What doctors focus on as symptoms of CHL are night sweats and weight loss. I have also heard people lump excessive break outs or skin irritations as well. I had none of these and it was found proactively. My current Oncologist, Dr. William Houck in Winchester, said that NOT being symptomatic is important. He has had/seen Stage IV-A patients react better to treatment and have less reoccurrences then those with any stage but symptomatic (lncluding Stage I-B). I was given a treatment plan of a chemotherapy called ABVD for six rounds consisting of two courses. This means 12 treatments total, every other week. My wife and I called around to other oncologists and confirmed that they would prescribed the same treatment. We also called around and were given glowing reviews of the doctors in the Shenandoah Oncology group. We have since settled on Dr.

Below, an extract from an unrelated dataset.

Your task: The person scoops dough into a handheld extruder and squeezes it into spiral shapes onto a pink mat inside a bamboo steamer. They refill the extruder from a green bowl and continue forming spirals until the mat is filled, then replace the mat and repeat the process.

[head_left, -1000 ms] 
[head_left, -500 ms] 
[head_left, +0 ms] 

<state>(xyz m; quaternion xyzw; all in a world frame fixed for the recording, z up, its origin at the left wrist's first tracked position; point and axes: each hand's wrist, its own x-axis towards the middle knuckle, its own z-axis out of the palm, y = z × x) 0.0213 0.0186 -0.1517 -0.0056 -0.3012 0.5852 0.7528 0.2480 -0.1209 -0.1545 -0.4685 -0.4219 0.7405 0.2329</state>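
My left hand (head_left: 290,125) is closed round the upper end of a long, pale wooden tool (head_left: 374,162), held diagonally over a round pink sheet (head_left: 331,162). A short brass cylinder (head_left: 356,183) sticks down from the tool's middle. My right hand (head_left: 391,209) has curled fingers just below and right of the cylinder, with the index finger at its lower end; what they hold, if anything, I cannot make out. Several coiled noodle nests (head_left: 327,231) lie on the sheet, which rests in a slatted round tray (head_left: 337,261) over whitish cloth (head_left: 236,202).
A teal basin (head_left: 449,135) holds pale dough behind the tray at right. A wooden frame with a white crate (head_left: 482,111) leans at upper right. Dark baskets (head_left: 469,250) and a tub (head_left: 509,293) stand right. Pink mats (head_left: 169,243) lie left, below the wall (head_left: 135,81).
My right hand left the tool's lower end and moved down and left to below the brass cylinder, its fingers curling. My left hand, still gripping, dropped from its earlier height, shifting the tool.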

Houck as our main man and started treatment.

This blog has been long and will no doubt be it's own section, but since I need to backfill the story, it was needed. Now on to the first treatment.

Wednesday, August 8, 2007

Cancer McGillicutty...

Alrighty, where do I start. First things first, my wife is an accomplished blogger and has a pretty sweet site. We have 5 children: A set of two year old triplet boys and a set of one year old twin girls. So she has a lot to blog about :) I am starting this blog because 1.) I searched for an individuals blog that was my age and gender dealing with the affects of ABVD treatment for 6 months (12 total treatments). I saw some that were dated, and some that were different in treatment time and included radiation, but I did not see a ton that were exactly like mine. 2.) I thought a fresh perspective from 2007 wouldn't hurt people who have been diagnosed around the same time.

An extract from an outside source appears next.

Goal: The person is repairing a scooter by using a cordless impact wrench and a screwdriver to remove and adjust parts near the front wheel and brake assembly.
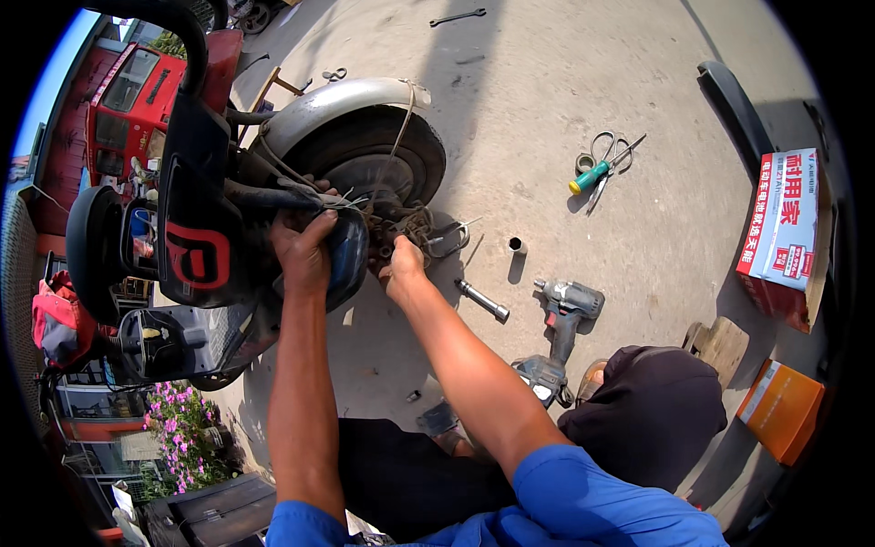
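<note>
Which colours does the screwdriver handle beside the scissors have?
The screwdriver handle is green with a yellow end, seen in the head view.

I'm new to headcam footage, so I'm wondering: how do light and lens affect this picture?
Head view, lighting: hard sun brightens the ground and throws distinct shadows beside the socket and power tool; head view, distortion: the scene curves inside a black surround; head view, detail: the tangled cords near the right hand are partly shaded, single strands hard to separate.

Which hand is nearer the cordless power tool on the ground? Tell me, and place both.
Right. The right hand is left of the cordless power tool, apart from it; the left hand is farther left.
</note>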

I wanted the following answers or as close as possible to the following:

- Will I be able to work and watch after my children during most of the six months of treatments?

- Should I watch out for any foods in particular?

- What were other's experience with weight loss or gain, energy highs and lows during the 6 month period?

I was really worried about work and children because I need to make arraingements as best as I can for the next six months. I have recently come to pay more attention to foods and which ones can be easier on nausea and mouth sores. The energy highs (or normals) and lows will be tracked via a bi-weekly graph.

Anyways, hopefully I can provide some info for others. Feel free to request any type of update or information I am not providing.